What is needed is each line of the data below that holds the string "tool".

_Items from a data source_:
== Segment start ==
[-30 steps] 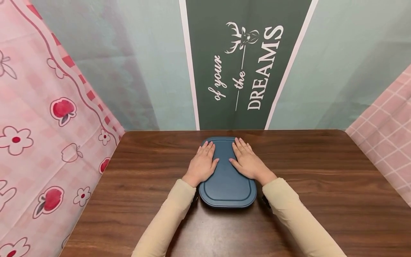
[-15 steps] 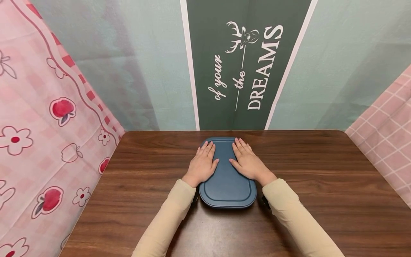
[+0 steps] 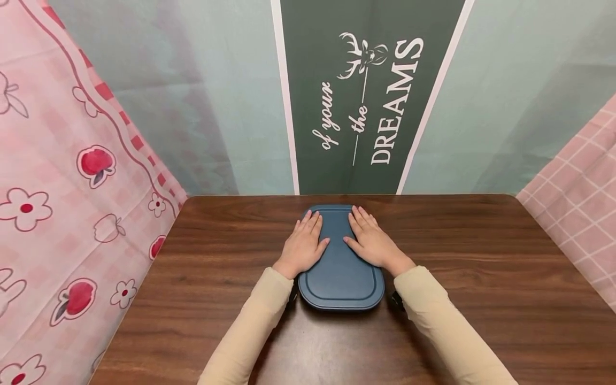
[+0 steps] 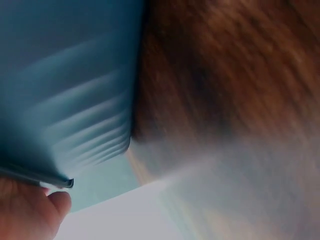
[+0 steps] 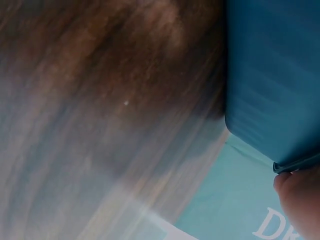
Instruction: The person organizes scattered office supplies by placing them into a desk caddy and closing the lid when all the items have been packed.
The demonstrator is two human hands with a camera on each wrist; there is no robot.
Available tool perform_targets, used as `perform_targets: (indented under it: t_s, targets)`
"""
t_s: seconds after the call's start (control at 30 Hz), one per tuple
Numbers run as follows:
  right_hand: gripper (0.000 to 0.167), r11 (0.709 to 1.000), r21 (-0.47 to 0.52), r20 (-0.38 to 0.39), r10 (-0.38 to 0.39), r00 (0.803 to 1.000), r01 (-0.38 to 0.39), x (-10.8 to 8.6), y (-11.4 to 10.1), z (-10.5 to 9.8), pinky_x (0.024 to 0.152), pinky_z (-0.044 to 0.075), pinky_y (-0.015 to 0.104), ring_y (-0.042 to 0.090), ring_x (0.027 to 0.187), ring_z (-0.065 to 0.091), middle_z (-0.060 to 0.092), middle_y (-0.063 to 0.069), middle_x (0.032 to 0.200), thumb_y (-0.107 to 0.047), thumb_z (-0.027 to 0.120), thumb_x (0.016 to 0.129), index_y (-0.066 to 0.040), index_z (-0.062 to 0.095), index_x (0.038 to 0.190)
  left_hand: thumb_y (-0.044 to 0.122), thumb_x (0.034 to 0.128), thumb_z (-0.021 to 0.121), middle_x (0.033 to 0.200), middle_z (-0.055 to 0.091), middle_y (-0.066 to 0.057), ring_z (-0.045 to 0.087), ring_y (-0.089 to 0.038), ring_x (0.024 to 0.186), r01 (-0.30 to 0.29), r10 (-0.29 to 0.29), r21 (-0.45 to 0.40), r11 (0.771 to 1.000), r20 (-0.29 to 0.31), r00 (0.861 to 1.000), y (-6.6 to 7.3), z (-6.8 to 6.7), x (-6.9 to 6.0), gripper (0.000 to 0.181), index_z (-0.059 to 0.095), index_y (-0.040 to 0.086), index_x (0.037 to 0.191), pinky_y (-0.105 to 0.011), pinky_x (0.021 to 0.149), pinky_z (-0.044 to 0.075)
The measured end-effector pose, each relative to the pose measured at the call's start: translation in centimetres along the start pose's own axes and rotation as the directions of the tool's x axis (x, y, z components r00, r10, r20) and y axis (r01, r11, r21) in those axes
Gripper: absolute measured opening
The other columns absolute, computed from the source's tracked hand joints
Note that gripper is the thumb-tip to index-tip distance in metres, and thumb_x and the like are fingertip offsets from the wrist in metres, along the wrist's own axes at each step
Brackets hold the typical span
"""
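A blue lidded box [image 3: 341, 278] with rounded corners lies lengthwise on the wooden table, its lid bearing a raised or grooved border. My left hand [image 3: 302, 247] rests flat on the lid's left side, fingers straight and pointing away from me. Mirroring it, my right hand [image 3: 375, 243] lies flat on the lid's right side, thumb toward the middle. In the left wrist view the box's ribbed side wall [image 4: 75, 95] stands on the table, below the lid's rim. The right wrist view shows the opposite wall [image 5: 275, 80]. What the box contains is hidden.
The brown wood-grain table [image 3: 221, 256] ends at a back edge just beyond the box. Behind it hangs a green curtain [image 3: 346, 176] with white lettering. A pink patterned cloth [image 3: 62, 224] hangs at the left, a pink checked one [image 3: 582, 198] at the right.
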State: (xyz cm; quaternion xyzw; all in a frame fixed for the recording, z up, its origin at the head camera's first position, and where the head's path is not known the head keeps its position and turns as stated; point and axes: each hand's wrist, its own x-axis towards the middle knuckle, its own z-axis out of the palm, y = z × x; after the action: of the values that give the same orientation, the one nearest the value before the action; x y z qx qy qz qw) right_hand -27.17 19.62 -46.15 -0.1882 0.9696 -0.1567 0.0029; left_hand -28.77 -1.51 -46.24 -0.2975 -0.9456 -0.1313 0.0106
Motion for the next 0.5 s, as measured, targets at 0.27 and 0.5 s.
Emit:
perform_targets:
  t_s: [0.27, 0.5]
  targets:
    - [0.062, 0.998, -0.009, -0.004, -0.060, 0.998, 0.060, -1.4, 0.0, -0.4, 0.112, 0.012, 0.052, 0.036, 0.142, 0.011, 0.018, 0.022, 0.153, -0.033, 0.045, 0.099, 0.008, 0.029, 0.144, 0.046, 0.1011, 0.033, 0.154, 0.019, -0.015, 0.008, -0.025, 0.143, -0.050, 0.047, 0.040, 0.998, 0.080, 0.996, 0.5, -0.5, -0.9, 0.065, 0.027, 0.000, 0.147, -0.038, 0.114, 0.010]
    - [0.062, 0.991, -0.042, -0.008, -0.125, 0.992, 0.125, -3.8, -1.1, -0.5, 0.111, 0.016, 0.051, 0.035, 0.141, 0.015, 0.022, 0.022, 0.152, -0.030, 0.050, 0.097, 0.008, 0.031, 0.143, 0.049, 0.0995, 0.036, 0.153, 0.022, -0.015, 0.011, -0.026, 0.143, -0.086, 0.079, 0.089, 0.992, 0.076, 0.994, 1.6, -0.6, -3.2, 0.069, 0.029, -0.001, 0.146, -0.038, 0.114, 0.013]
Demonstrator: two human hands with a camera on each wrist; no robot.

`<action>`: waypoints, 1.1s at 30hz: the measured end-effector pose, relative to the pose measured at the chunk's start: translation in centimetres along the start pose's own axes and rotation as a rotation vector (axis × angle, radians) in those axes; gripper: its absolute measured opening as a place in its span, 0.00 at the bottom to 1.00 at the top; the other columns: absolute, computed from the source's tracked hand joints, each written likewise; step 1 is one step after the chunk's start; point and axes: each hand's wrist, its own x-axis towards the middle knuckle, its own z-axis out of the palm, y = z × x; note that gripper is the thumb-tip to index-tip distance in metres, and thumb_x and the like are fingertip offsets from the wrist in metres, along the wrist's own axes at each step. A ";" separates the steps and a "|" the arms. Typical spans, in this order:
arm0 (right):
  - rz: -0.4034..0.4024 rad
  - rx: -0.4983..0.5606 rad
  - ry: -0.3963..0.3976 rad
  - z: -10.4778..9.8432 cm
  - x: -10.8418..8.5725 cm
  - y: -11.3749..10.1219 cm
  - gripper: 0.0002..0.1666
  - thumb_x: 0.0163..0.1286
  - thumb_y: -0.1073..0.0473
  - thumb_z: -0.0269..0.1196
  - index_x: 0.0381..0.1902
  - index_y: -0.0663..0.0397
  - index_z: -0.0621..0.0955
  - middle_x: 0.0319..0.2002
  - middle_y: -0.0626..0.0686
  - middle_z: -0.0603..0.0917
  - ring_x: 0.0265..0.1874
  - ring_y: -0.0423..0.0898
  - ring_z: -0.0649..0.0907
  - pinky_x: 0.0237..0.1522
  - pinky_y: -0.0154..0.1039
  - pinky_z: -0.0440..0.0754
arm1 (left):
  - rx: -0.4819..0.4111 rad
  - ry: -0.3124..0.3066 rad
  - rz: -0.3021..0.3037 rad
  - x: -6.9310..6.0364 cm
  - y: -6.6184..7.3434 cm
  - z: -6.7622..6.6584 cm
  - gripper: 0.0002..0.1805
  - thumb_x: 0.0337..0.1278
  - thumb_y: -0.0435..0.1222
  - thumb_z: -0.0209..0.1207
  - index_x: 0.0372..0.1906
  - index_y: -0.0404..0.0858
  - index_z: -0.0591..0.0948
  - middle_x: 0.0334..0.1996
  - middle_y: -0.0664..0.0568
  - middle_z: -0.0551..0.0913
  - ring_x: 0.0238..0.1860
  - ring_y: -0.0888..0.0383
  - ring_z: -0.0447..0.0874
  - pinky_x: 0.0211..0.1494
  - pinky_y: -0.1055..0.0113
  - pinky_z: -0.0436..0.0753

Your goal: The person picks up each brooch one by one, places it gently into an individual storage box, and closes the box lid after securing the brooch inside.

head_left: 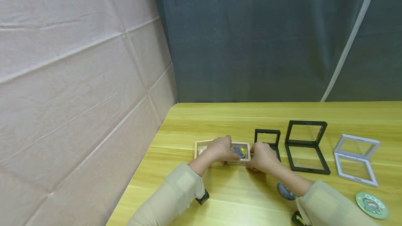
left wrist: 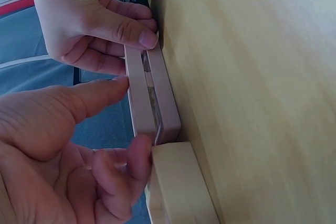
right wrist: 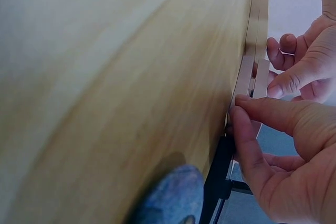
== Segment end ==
_Output of the task_:
Available tool perform_targets, used as `perform_targets: (indented under it: t_s, targets)`
The measured end-effector pose, each relative to the pose measured at the call's start: translation in centimetres along the start pose's own axes and rotation as the directions of the tool's x axis (x, y, z components r00, r10, r20) and y axis (r01, r11, r21) in those axes

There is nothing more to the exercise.